GolfSupport.com investigated the average cost of a golf club membership in each of the selected towns/cities (Newcastle upon Tyne, Aberdeen, Edinburgh, Swansea, York, Liverpool, Nottingham, Leeds, Oxford, Norwich, Coventry, Manchester, Glasgow, Cardiff, Bristol, Birmingham, Leicester and Southampton) and then looked at the corresponding weekly wages for residents in the area, using data from the Office of National Statistics.

Golf clubs in Newcastle upon Tyne are the most affordable for local residents, as it would take them just 41 hours and 36 minutes to work for a membership. Just above Newcastle upon Tyne, were golf clubs in Aberdeen, where residents would have to work slightly more, at an average of 43 hours and 13 minutes to attain membership. Local residents in Edinburgh, who have the highest weekly wage at £696.30, would have to work the third lowest at 44 hours and 47 minutes to afford membership at their respective golf clubs.

On the other end of the spectrum, was Southampton which has the least affordable golf clubs for residents, as they’d have to work an astonishing 79 hours and 42 minutes to pay for membership – the equivalent of 10 working days. Leicester, whose residents have the lowest weekly wage at £521.50, would have to work marginally less at 79 hours and 24 minutes to gain membership – the second highest after Southampton.

Overall, golf clubs in 50 per cent (9 out the 18) of the reviewed towns and cities would require local residents to work more than 60 hours in order to afford membership.

Additionally, GolfSupport.com found in a survey of 560 residents in the reviewed towns and cities, that 72% personally believe the current membership prices of their local golf club do not offer value for money.

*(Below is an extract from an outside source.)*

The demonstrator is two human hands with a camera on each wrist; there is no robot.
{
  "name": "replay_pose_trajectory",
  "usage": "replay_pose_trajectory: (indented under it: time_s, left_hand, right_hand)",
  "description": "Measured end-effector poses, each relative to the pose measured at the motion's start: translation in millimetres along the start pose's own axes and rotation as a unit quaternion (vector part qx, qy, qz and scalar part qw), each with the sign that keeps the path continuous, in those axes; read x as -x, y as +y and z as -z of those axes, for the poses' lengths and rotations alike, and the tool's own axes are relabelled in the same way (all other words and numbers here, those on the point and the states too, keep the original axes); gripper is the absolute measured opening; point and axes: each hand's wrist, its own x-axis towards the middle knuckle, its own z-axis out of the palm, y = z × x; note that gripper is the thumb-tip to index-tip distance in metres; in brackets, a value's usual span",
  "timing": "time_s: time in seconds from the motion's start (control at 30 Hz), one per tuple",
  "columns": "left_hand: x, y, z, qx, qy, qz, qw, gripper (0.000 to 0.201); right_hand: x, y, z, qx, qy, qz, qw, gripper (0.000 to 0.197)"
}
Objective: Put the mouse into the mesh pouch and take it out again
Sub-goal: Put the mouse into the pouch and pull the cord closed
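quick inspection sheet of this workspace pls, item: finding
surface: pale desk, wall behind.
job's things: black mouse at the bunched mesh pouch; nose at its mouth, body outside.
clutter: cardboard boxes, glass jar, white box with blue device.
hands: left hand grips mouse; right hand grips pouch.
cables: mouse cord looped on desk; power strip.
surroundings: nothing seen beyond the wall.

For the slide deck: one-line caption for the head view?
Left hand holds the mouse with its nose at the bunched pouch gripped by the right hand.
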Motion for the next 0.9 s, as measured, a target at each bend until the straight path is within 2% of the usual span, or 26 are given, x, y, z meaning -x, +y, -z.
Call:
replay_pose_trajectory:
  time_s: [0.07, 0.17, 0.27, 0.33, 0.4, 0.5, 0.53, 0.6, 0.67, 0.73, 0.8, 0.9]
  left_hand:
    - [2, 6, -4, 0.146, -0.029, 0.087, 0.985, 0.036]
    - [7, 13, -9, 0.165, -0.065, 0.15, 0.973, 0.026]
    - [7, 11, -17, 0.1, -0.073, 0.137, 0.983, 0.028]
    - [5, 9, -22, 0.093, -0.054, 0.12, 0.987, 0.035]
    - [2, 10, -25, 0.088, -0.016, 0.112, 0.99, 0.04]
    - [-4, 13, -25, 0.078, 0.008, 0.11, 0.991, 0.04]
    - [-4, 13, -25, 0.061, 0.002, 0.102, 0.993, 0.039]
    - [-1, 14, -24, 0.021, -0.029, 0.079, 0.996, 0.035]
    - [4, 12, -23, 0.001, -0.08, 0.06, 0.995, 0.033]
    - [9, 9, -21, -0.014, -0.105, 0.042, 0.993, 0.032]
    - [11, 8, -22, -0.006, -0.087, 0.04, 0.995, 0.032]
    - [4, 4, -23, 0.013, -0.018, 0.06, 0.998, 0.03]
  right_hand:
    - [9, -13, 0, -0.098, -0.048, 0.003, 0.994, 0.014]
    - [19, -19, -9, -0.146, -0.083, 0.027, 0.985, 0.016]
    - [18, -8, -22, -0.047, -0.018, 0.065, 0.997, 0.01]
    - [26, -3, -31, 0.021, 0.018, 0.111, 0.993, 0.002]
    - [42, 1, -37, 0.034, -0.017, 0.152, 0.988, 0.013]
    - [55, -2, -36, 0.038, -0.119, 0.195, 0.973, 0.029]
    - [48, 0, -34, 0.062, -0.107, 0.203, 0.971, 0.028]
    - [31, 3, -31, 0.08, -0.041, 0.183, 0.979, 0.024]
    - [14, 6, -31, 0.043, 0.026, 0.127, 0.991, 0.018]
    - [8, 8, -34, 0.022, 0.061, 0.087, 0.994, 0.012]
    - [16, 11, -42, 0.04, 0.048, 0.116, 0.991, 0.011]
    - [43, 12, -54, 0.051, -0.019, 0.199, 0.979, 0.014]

Gary Swift, Managing Director of GolfSupport.com commented: “This research is certainly fascinating as golf clubs have repeatedly been criticised for their membership prices. With many all too often stating they are either too high or realistically only attainable for certain groups in society. If golf clubs considered taking into account the general earnings of the local population in the area they are located, they would be in a better position to adjust their prices to provide greater value.”